To whomever leapt upon the Internet Movie Database’s (IMDb) obscure TV ratings system to make a point for the greater good: you were right. Chernobyl is utterly brilliant.
Heroically researched by writer Craig Mazin – who began writing in 2015 and drew on first-person accounts in Svetlana Alexievich’s Voices From Chernobyl and other texts – it is an elegant, eery and deftly-told series that illuminates a recent event most people thought they knew: the best kind of historical drama.
And while it takes its share of creative liberties – the Emily Watson character Ulana Khomyuk, for example, is a composite of several scientists – it does so to drive a wider point, and never in vain. No time is wasted, no corners cut.
The five-part drama, which aired from 6 May to 3 June, is the first co-production out of the gate from HBO and Sky’s multi-year deal for high-end drama, struck in 2017, and was simulcast across Mondays and Tuesdays in the US and UK, respectively.
But what’s particularly interesting is the HBO exec on the show: Kary Antholis, whose credits include HBO/BBC co-production Tsunami: The Aftermath as well as award-winning multi-parters Angels In America, Mildred Pierce and the forthcoming Catherine The Great, also with Sky.

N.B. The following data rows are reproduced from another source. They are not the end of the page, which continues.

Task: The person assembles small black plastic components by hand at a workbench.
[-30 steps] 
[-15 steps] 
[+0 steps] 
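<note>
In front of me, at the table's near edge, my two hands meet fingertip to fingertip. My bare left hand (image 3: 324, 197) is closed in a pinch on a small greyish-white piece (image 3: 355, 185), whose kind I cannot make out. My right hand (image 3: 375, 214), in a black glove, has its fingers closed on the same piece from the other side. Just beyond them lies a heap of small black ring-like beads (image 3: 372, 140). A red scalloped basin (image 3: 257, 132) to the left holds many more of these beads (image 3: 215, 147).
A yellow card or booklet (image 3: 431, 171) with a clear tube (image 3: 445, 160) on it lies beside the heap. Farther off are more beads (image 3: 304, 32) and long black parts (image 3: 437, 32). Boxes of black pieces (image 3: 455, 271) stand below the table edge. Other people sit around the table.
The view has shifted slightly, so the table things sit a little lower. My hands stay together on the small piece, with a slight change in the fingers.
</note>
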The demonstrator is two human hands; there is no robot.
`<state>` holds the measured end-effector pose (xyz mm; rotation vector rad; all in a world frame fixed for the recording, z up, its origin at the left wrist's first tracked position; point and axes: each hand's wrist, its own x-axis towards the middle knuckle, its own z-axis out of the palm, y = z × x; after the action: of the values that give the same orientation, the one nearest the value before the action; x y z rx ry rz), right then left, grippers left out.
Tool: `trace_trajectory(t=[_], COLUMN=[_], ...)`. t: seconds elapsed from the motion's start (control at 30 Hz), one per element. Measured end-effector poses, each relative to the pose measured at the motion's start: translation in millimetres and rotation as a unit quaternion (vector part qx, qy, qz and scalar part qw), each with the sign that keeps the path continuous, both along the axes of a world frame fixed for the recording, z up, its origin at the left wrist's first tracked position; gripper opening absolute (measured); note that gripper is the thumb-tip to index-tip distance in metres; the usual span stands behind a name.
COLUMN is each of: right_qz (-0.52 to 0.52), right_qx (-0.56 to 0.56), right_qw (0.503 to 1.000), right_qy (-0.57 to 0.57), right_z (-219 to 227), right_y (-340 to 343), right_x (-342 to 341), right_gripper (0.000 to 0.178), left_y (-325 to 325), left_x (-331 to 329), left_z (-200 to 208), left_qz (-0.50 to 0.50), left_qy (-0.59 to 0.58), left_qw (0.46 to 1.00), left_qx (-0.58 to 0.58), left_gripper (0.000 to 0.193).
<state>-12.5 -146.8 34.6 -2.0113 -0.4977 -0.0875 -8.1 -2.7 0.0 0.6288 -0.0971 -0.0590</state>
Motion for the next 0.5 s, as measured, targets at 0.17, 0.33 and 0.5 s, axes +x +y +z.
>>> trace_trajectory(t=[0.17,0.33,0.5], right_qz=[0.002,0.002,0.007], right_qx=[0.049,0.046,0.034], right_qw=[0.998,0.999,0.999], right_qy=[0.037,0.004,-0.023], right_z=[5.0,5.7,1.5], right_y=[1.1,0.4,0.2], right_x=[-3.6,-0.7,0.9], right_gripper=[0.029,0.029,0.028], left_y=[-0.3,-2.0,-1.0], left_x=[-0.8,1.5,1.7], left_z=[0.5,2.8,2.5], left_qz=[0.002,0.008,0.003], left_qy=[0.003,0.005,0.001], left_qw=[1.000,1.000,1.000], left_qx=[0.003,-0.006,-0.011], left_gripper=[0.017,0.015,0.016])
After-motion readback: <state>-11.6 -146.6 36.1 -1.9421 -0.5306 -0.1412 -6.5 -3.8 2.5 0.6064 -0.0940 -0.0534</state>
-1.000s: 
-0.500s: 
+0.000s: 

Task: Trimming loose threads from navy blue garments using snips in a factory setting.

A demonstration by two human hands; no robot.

The same Antholis who – as Mazin details in a five-hour-long accompanying podcast on the making of the show – so thoughtfully reined the production team back from showing too much of the radiation burn victims, particularly firefighter Vasily Ignatenko, so as not to be gratuitous in its portrayal of the human cost of Chernobyl.
“In our initial cut, we lingered quite a bit longer on Vasily [but] Kary Antholis said, ‘You know, maybe not so much, because it’s starting to feel a little abusive’ and he’s right,” says Mazin, making one of the only references in the entire podcast to senior execs at either HBO or Sky.
“We went back and thought, ‘Actually this is crossing the line.’ We never wanted it to be gratuitous or sensationalist in any way. We just wanted to show what was real.”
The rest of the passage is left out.